» **The data**
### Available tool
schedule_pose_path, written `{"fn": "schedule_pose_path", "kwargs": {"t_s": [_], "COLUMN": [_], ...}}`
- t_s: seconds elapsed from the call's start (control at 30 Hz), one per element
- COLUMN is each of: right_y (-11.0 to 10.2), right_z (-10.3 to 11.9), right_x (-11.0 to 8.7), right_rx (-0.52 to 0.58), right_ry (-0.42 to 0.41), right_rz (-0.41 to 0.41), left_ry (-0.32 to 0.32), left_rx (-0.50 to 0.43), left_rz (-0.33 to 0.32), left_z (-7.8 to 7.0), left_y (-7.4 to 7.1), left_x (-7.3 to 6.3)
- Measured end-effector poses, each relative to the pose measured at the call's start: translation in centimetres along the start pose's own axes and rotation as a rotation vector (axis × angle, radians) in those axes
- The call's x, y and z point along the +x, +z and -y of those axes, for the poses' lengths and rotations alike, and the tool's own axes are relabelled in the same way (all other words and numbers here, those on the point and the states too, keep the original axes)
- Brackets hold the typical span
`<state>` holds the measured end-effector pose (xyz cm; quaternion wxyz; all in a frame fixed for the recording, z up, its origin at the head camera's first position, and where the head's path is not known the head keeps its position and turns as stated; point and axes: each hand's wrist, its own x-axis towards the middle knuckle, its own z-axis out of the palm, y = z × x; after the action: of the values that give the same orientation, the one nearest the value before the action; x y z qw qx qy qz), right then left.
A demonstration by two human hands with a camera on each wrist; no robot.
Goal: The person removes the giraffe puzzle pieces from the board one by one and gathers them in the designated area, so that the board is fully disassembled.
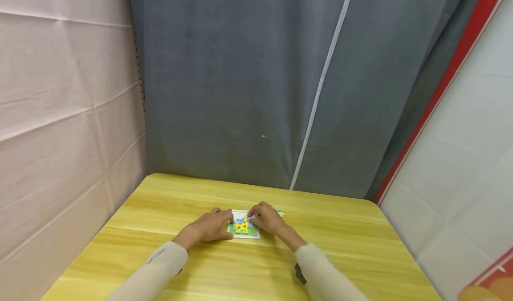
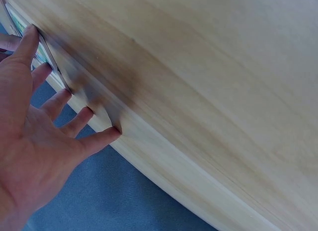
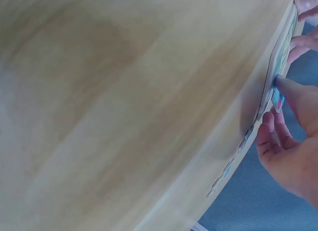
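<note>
A small jigsaw puzzle in a white-rimmed tray [image 1: 245,237] lies on the table, with a yellow giraffe [image 1: 242,227] on green ground showing. My left hand [image 1: 210,226] is at the tray's left side, fingers spread. In the left wrist view, its thumb and fingertips touch down along the tray edge and the tabletop. Over the tray's upper right is my right hand [image 1: 267,217]. Between its thumb and fingers it pinches a blue puzzle piece [image 3: 277,98] with a bit of pink, close over the tray in the right wrist view. The fingers partly cover that piece.
Loose puzzle pieces [image 1: 281,213] lie just beyond the right hand, seen as a thin row in the right wrist view. The wood-grain table [image 1: 340,247] runs back to a grey curtain [image 1: 240,91]. Pale cloth walls [image 1: 68,114] stand at both sides.
</note>
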<state>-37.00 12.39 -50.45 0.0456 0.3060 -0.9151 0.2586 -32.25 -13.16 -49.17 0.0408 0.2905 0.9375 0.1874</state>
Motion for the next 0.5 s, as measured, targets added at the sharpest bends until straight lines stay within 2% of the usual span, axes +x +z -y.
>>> {"fn": "schedule_pose_path", "kwargs": {"t_s": [0.27,0.5], "right_y": [0.16,-0.57], "right_z": [0.03,-0.15], "right_x": [-0.03,0.14], "right_rx": [-0.03,0.03], "right_ry": [-0.018,-0.085], "right_rz": [-0.075,-0.109], "left_ry": [-0.014,0.007], "left_rx": [-0.006,-0.011], "left_rz": [0.005,-0.003], "left_z": [-0.12,-0.09], "left_y": [0.01,0.04], "left_x": [-0.03,0.0]}}
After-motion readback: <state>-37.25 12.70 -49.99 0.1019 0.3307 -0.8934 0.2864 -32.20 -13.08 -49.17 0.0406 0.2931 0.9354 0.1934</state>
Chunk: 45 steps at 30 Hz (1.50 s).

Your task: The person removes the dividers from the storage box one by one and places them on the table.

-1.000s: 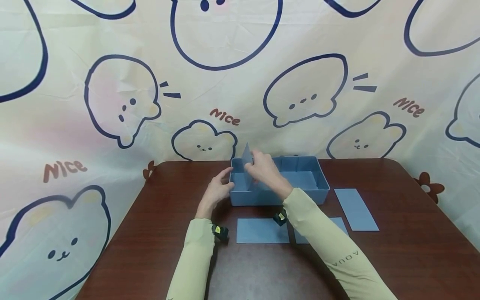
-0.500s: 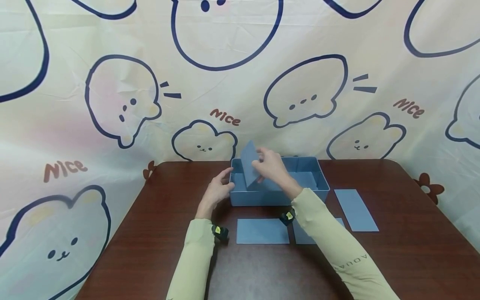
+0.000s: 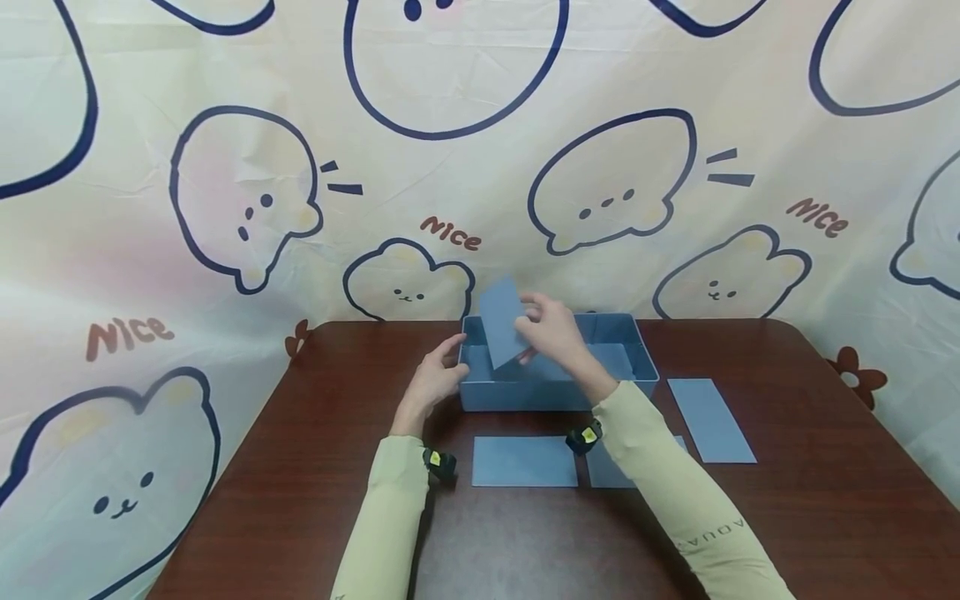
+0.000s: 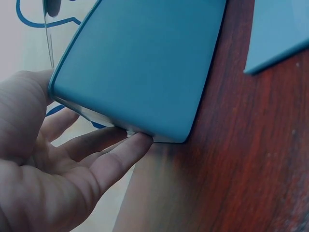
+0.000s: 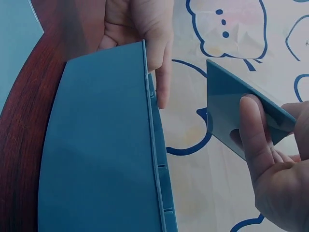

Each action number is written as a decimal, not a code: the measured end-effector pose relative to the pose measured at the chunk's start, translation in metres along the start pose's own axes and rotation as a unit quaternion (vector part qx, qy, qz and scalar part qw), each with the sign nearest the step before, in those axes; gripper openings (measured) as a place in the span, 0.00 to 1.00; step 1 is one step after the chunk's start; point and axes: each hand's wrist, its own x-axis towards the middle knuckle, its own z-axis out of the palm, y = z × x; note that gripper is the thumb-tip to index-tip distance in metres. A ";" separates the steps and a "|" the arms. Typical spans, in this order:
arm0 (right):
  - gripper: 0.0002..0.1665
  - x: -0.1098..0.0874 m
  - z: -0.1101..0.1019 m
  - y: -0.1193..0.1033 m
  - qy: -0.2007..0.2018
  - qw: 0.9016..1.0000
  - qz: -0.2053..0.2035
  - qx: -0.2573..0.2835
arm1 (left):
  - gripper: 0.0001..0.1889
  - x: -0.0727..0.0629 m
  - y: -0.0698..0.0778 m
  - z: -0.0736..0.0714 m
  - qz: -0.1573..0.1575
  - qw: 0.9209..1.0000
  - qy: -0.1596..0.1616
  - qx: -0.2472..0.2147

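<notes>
A shallow blue box [image 3: 480, 398] stands at the back of the table, with upright slots visible along its inside wall. My left hand [image 3: 435, 382] grips its left end, the fingers [image 4: 126, 153] against the outer end wall. Where the thumb tip sits is hidden in the left wrist view. Above the box's left part, my right hand [image 3: 553, 335] pinches a thin blue divider panel [image 3: 498, 321] between thumb and fingers. The panel is tilted and appears apart from the box's front rim in the right wrist view.
Flat on the brown table [image 3: 315, 467] in front of the box lie two blue panels, one at left [image 3: 523, 462] and one partly under the right forearm. A third blue panel [image 3: 712, 421] lies to the right. A patterned cloth [image 3: 480, 183] hangs behind.
My right hand has moved to the right and turned the divider panel, so its broad face now shows. The panel has risen slightly. My left hand and the box have stayed in place.
</notes>
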 end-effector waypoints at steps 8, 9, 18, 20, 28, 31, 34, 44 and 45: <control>0.33 -0.006 -0.005 0.007 -0.001 1.000 -0.017 0.014 | 0.31 -0.001 0.000 0.001 0.005 1.000 -0.005 0.000; 0.33 -0.007 -0.006 0.008 0.000 1.000 -0.017 0.017 | 0.31 -0.001 -0.001 0.001 0.006 1.000 -0.005 0.000; 0.32 -0.016 -0.018 0.006 0.004 0.999 -0.021 0.039 | 0.31 0.001 -0.002 0.001 0.005 1.000 -0.001 0.001; 0.31 -0.018 -0.021 0.007 0.008 0.999 -0.017 0.042 | 0.31 0.001 -0.002 0.003 0.005 1.000 -0.001 0.001; 0.30 -0.023 -0.027 0.010 0.010 1.000 -0.005 0.027 | 0.31 0.000 -0.001 0.001 0.006 1.000 0.005 -0.011; 0.30 -0.026 -0.030 0.008 0.017 1.000 -0.003 0.024 | 0.31 0.001 -0.001 0.000 0.005 1.000 0.003 -0.009; 0.30 -0.029 -0.035 0.006 0.024 0.999 -0.008 0.022 | 0.31 0.001 -0.001 0.000 0.005 1.000 0.004 -0.008; 0.27 -0.039 -0.051 0.005 0.038 0.999 -0.026 0.017 | 0.32 0.002 -0.001 0.001 0.001 1.000 0.009 0.003; 0.27 -0.040 -0.052 0.006 0.039 0.999 -0.026 0.018 | 0.32 0.002 -0.001 0.002 0.000 1.000 0.010 0.003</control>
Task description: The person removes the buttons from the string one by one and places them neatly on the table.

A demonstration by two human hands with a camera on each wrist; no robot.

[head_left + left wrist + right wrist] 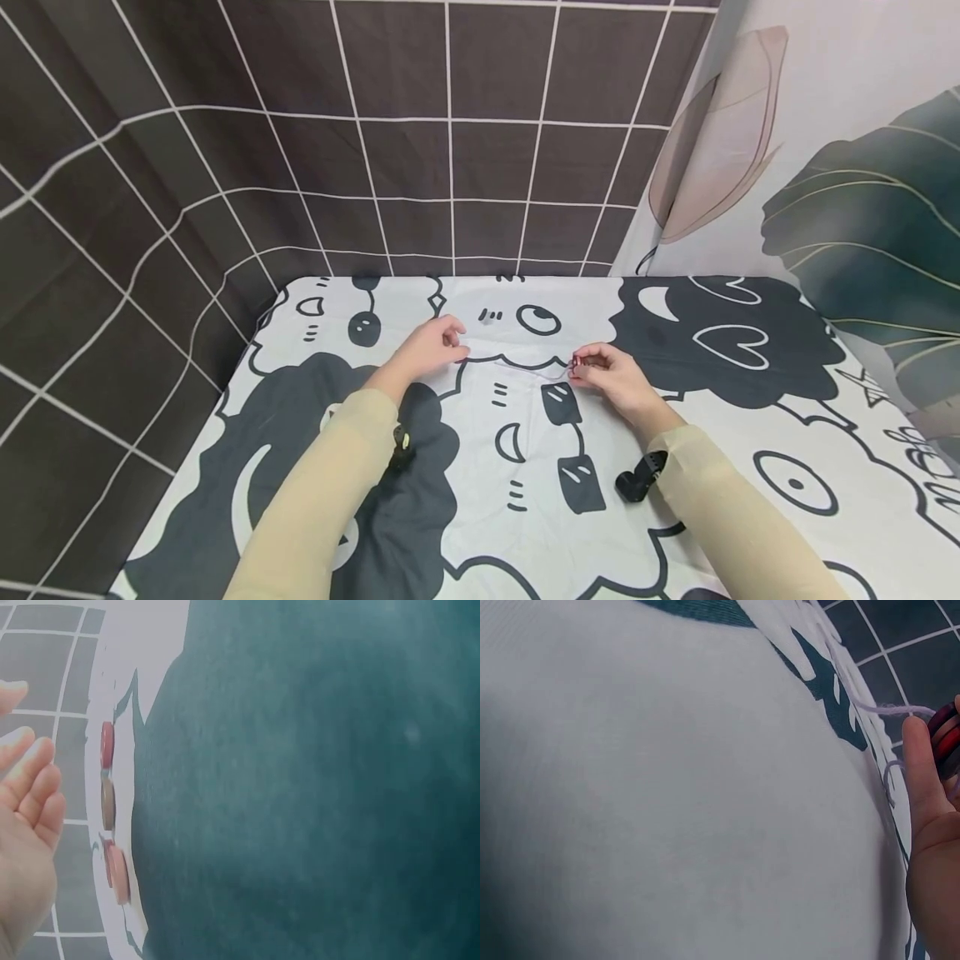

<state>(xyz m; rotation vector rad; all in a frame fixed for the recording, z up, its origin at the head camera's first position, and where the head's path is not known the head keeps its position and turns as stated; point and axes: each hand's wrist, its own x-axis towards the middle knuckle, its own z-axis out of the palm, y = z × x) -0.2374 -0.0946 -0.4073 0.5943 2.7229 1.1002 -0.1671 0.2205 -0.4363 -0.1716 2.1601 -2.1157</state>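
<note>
My right hand (pixel 611 379) pinches a small stack of dark red and bright red flat discs (pixel 946 739) between thumb and fingers. A thin lilac string (pixel 889 709) runs out from the stack, and a loose bit of it curls below the thumb. In the head view the string trails left over the cloth towards my left hand (pixel 431 348). That hand hovers low over the cloth, fingers loosely bent, with nothing seen in it. Beyond it, in the left wrist view, lie a red disc (pixel 107 745), a brown disc (pixel 108 802) and a pinkish disc (pixel 118 874) overlapping another reddish one.
A white cloth (pixel 480 533) with black cartoon faces covers the surface. Dark grid-patterned fabric (pixel 397 158) hangs behind and at the left. A leaf-printed curtain (pixel 862 233) hangs at the right. Black wrist cameras sit on both sleeves.
</note>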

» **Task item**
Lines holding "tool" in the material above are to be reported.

» **Response below**
### Available tool
- The call's x, y and z point along the +x, +z and -y of those axes, for the poses' lengths and rotations alike, and the tool's own axes are relabelled in the same way (all other words and numbers here, those on the point and the states too, keep the original axes)

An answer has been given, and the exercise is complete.